Notes on Using Terrier for IR Experiments
$TERRIERHOME in subsequent text refers to the directory the software is unpacked and placed in.
Terrier-4.0 is packaged with a file containing 733 stop-words which is to be found here;
Enabling stop-word removal in Terrier-4.0 most probably makes use of this list.
Here are some popular stemming algorithms. There are many more in Terrier-4.0 mentioned on this page:
PorterStemmer WeakPorterStemmer EnglishSnowballStemmer SStemmer
SStemmer is an implementation of the S-Stemmer algorithm described in the paper How effective is suffixing? (1991).
The code is a useful guide to modifying stemming algorithms in Terrier-4.0.

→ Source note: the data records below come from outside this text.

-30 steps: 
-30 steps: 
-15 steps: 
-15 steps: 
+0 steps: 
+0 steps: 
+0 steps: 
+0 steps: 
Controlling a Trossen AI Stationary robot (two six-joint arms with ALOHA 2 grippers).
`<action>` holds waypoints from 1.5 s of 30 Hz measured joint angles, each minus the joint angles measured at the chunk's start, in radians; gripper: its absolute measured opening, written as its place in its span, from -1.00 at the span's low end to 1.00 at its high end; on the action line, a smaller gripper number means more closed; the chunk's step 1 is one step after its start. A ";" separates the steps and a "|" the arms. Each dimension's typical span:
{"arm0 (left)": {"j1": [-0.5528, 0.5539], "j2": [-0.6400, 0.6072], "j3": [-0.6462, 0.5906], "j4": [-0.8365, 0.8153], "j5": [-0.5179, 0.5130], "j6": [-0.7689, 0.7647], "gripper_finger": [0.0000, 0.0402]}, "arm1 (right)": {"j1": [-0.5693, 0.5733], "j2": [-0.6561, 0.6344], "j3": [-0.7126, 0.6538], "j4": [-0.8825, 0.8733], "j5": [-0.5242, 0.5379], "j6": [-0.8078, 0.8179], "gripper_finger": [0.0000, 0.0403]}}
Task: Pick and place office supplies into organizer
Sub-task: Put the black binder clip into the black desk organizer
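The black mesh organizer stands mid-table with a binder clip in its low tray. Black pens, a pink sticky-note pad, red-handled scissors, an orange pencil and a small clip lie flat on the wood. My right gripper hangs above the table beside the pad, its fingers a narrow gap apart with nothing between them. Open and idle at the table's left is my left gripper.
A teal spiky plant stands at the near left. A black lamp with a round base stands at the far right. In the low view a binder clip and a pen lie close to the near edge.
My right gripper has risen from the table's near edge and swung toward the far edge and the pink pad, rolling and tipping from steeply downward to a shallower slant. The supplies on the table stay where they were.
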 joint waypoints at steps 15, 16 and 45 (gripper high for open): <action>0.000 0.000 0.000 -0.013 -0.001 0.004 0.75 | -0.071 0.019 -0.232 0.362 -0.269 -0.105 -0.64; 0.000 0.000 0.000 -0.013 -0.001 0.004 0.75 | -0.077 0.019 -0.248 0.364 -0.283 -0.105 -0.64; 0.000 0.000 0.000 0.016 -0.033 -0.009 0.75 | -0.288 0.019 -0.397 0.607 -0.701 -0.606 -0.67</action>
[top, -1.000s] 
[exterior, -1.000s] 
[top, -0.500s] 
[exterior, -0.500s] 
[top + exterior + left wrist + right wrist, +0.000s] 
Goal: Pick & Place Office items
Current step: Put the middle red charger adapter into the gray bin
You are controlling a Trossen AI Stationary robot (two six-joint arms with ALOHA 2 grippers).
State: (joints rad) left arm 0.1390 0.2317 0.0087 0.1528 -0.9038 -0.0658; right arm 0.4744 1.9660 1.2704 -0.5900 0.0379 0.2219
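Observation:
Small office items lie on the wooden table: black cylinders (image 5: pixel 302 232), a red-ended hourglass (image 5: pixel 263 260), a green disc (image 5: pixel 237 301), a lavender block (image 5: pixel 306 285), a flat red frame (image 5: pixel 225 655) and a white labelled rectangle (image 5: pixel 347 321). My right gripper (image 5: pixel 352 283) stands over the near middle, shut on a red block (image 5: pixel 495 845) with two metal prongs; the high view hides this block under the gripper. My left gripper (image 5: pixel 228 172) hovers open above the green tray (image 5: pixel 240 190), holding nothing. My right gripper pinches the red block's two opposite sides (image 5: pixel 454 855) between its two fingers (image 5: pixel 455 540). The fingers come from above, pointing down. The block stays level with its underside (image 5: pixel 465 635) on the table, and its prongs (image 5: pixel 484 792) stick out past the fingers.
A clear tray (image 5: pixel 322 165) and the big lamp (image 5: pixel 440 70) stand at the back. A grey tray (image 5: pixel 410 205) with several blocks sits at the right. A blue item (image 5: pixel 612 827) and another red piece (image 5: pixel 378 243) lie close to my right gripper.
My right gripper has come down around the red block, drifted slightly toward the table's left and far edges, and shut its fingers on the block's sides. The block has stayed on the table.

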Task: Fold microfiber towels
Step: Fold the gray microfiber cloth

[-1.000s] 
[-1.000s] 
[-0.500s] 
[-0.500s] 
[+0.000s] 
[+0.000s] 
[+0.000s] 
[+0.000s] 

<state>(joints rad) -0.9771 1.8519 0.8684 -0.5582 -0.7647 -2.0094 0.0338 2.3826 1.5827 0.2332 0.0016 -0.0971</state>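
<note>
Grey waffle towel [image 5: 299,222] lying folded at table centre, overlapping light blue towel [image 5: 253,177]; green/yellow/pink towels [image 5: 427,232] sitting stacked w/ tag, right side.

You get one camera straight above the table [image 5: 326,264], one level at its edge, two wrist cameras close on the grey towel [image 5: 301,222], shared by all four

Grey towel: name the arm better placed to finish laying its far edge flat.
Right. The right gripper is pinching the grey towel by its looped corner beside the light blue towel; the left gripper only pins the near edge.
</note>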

The names of models are in the 'models' file. The file contents are shown below. The first column are names I make Terrier uses to identify the Java class names listed in the second column. Since these strings would show up in the run tag, it was necessary to map them to shorter strings for readability. Also, it is useful to have descriptive strings for cryptic names used in Terrier. The models file provides the facility to do that kind of mapping.
bm25 BM25 dfic DFIC dfiz DFIZ dfr_bm25 DFR_BM25 dfree DFRee dfreeklim DFReeKLIM dlh DLH dlh13 DLH13 dph DPH dirichletlm DirichletLM dl Dl hiemstra_lm Hiemstra_LM ifb2 IFB2 inb2 InB2 inl2 InL2 in_expb2 In_expB2 in_expc2 In_expC2 js_kls Js_KLs lemurtf_idf LemurTF_IDF mdl2 MDL2 ml2 ML2 pl2 PL2 tf_idf TF_IDF tf Tf xsqra_m XSqrA_M tmpl TMPL
A full list of models available in Terrier-4.0 is to be found in the package org.terrier.matching.models:
TMPL.java is a no-frills version of a Java class that implements a retrieval model in Terrier-4.0. To implement a variation of BM25, say, BM25SIMPLE, you need to do the following:
Replace the class name 'TMPL' and constructor name 'TMPL' to 'BM25SIMPLE', and, rename the file to BM25SIMPLE.java.
Initialize the constants k1 and b in the constructor.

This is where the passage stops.